Ministres du Commerce de l’AES visitent le Mémorial Sankara

Les ministres du Commerce et de l’Industrie du Mali et du Niger ont visité le Mémorial Thomas-Sankara à Ouagadougou. Cette visite a eu lieu le mardi 16 juin 2026. Ils participaient à des travaux sur l’intégration économique au sein de la Confédération des Etats du Sahel (AES). Le ministre burkinabè Serge Gnaniodem Poda les accompagnait.
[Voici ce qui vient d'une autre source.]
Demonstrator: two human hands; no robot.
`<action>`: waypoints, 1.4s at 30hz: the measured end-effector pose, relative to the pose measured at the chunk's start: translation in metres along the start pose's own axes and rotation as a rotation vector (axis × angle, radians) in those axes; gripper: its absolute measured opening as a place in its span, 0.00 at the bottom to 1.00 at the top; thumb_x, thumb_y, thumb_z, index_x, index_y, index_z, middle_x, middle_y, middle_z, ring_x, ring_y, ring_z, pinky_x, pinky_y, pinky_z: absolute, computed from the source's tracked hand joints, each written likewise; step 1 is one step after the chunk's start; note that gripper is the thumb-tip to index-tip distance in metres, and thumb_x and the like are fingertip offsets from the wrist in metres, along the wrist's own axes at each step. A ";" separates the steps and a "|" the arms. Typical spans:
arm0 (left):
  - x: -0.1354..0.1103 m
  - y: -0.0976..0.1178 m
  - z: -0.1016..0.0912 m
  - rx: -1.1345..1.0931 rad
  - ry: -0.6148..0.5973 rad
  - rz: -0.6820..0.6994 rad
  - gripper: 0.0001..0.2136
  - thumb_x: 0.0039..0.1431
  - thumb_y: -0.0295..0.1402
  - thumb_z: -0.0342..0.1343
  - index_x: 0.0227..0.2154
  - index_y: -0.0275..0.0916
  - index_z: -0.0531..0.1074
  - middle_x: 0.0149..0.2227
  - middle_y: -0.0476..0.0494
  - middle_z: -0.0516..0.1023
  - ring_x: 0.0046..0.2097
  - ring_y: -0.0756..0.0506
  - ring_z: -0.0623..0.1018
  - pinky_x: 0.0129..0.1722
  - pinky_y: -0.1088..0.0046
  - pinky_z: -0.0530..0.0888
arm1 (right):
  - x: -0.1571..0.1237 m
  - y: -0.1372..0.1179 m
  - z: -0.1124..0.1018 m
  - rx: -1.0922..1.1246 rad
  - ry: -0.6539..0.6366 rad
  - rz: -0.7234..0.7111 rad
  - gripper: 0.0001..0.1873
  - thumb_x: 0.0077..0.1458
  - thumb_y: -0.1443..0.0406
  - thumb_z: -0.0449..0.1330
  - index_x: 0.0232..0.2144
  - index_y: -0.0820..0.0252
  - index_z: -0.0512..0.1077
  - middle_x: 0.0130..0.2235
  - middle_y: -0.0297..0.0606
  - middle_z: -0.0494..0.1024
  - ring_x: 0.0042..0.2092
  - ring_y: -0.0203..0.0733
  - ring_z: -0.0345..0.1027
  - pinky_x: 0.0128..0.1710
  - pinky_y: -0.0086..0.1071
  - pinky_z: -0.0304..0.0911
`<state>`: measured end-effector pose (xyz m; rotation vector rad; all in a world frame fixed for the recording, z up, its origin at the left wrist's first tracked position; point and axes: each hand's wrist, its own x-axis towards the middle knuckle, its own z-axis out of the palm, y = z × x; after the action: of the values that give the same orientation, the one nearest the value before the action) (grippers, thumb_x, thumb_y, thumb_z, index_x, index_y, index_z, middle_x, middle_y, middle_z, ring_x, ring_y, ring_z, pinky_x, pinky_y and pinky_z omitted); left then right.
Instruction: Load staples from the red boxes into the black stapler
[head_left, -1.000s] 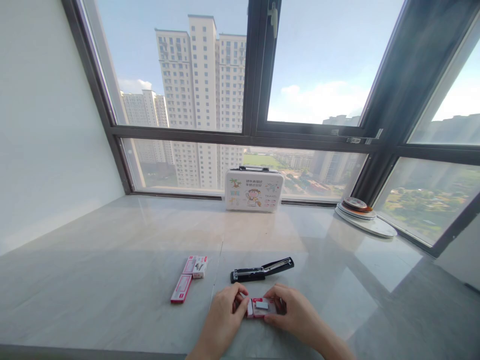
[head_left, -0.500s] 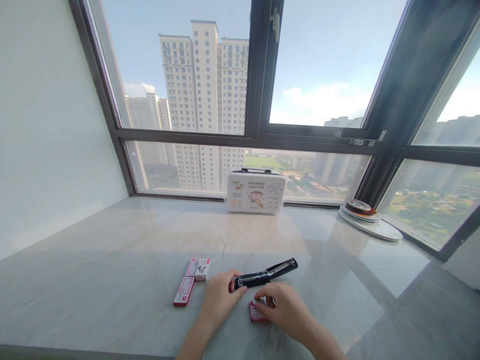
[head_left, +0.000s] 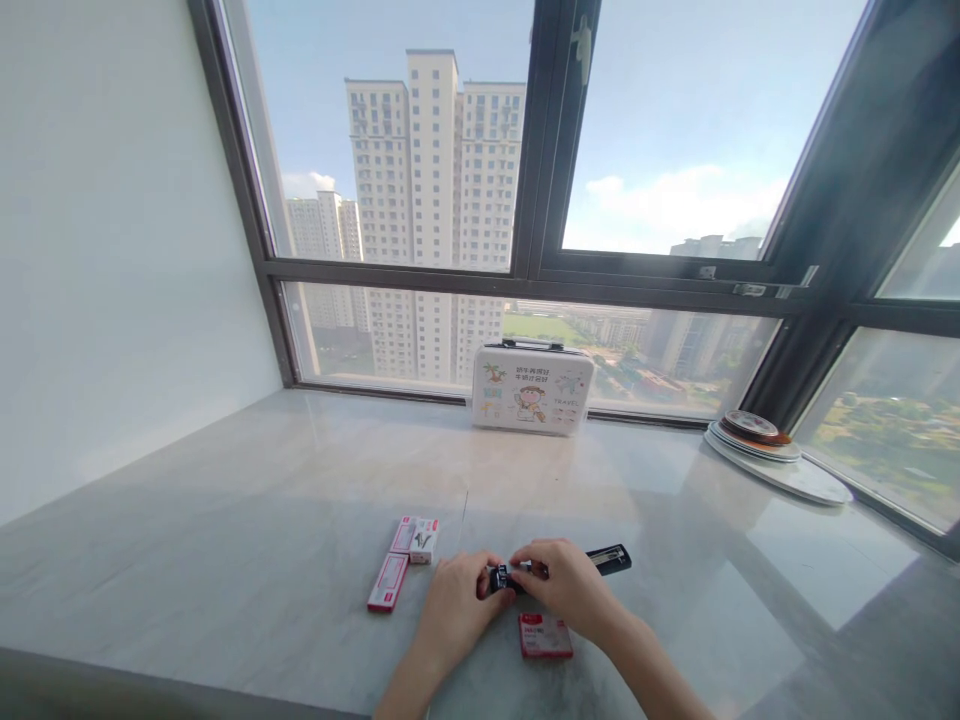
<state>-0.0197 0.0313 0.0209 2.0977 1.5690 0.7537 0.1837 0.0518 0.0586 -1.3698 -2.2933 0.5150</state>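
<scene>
A black stapler (head_left: pixel 616 560) lies folded open on the counter, its far arm showing metal and pointing right. My left hand (head_left: pixel 459 592) grips its near end between thumb and fingers. Over the stapler's middle, my right hand (head_left: pixel 564 585) pinches with thumb and fingertips close to the left hand; whatever the pinch holds is too small to make out. Just below the right hand lies a red and white staple box (head_left: pixel 545 637), apart from both hands.
Left of my hands, a small white box with a stapler picture (head_left: pixel 424 540) sits against two pink and white boxes (head_left: pixel 388 582). A white cartoon-printed case (head_left: pixel 532 390) stands by the window. Stacked round plates or mats (head_left: pixel 780 460) lie at the right corner of the marble counter (head_left: pixel 262 540).
My right hand has left the red staple box and moved up onto the stapler, closing its fingertips there. My left hand keeps its hold. The view has shifted slightly left.
</scene>
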 end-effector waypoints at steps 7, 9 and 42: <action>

Sur le site, ils ont vu la statue de Thomas Sankara. Ils ont aussi vu son bureau et ses objets de travail. La jeep de commandement militaire et le Mausolée étaient également au programme. Ce dernier abrite les dépouilles de Sankara et de douze compagnons morts le 15 octobre 1987.

Un guide touristique a fourni des explications sur la vie de Sankara. Il a parlé de sa formation militaire et de ses responsabilités politiques. Les combats idéologiques et le projet d’infrastructures du mémorial ont été détaillés.

Le ministre nigérien Abdoulaye Seydou a exprimé sa satisfaction. Il a déclaré :

Aujourd’hui, c’est une fierté de voir son héritage assumé par les autorités burkinabè, dans toute son essence. Visiter ce site ne fait que renforcer davantage notre conviction dans la démarche révolutionnaire et souverainiste empruntée par nos trois leaders de l’AES.

Le ministre malien Moussa Alassane Diallo a ajouté que Sankara avait choisi de se sacrifier. Il voulait éclairer la conscience de l’Afrique. Le but était que le peuple africain prenne son destin en main.

Diallo a proposé d’intégrer l’idéal Sankara dans les systèmes éducatifs. Il a suggéré d’enseigner sa vie et sa politique dans les écoles. Les acteurs devraient appliquer ce que Sankara a conçu.

Il a affirmé que les résultats de l’AES sont satisfaisants. En moins de cinq ans, le développement socio-économique a progressé. Les armées sont devenues puissantes malgré les défis.

Seydou a lancé un appel pour la campagne Ma brique pour Sankara. Le projet du mémorial est à 10% d’exécution. Il a demandé la mobilisation des peuples de l’AES et d’Afrique. Il a précisé que l’Etat burkinabè finance 60% du budget. Le reste doit venir du peuple.

Il a rappelé les paroles de Jerry John Rawlings. L’ancien président ghanéen avait dit que des gens riches pouvaient construire le mémorial. Mais Sankara était un homme du peuple. Le peuple africain doit financer ce projet.

Seydou a félicité son homologue burkinabè pour cette opportunité. La visite a ravivé leurs convictions militantes et panafricaines.